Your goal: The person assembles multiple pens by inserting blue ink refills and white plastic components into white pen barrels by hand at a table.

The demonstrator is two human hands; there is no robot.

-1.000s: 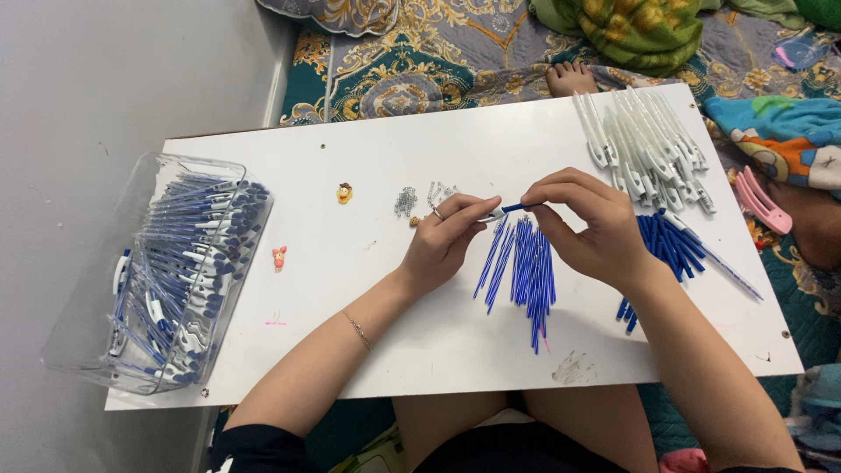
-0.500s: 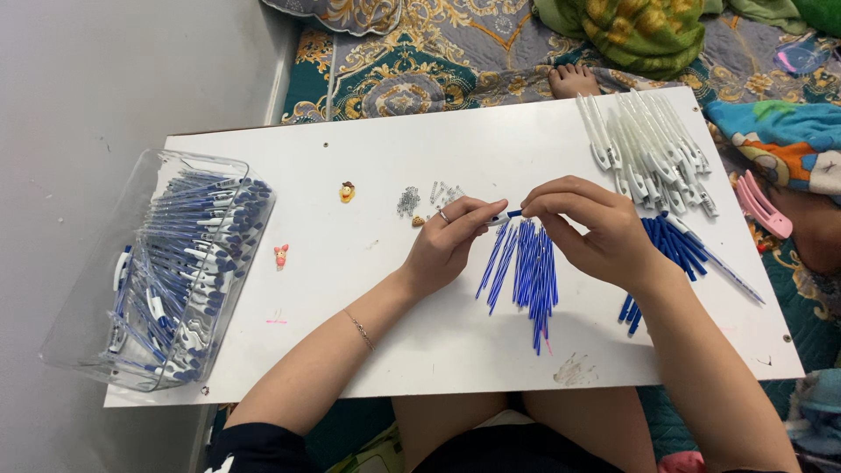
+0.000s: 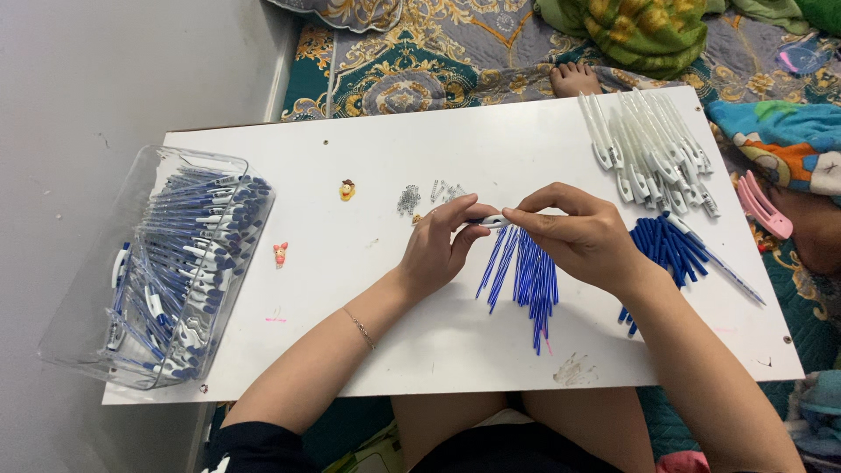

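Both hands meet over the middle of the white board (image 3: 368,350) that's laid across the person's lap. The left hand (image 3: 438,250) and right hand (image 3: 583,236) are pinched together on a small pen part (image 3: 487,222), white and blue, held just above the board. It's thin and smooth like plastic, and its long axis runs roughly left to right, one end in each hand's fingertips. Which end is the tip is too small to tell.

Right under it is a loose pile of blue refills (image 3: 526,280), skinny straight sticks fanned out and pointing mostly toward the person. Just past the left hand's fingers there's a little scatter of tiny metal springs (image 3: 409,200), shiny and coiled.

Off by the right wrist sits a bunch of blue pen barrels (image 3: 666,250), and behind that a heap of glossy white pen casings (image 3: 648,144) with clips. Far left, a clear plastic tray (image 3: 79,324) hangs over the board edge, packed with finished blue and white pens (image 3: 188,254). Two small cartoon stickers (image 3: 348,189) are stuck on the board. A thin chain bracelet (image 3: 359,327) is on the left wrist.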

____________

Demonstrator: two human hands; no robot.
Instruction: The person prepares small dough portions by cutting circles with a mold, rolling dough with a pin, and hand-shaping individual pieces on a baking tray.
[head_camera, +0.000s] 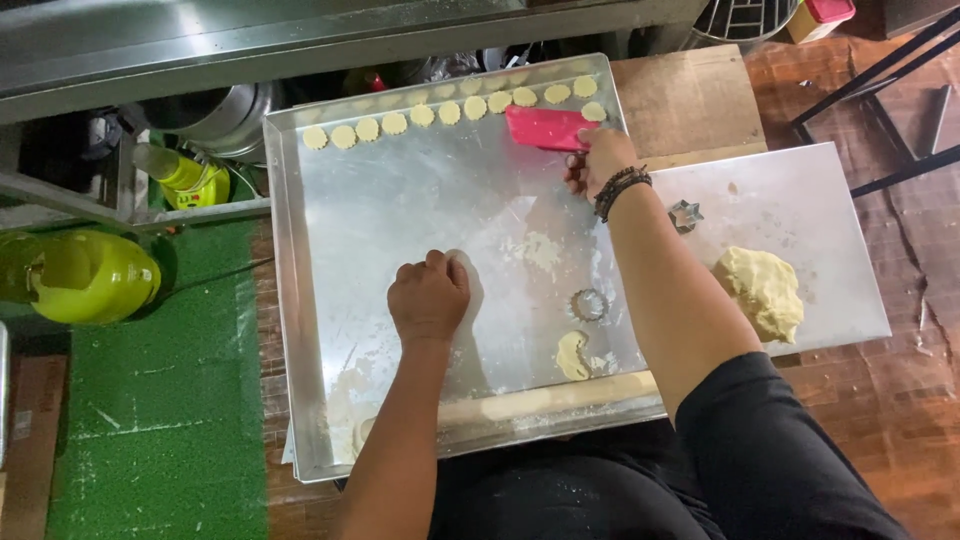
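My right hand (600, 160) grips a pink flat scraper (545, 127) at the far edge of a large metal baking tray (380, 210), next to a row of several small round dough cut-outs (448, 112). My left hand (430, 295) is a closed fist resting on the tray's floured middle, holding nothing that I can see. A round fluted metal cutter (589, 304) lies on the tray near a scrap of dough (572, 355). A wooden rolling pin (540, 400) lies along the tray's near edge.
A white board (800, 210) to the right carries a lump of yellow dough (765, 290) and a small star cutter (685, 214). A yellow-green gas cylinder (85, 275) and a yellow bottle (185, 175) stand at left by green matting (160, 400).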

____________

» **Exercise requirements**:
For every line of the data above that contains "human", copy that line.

» **Answer to the problem**:
The demonstrator is two human hands; there is no robot.
Demonstrator: two human hands; no robot.

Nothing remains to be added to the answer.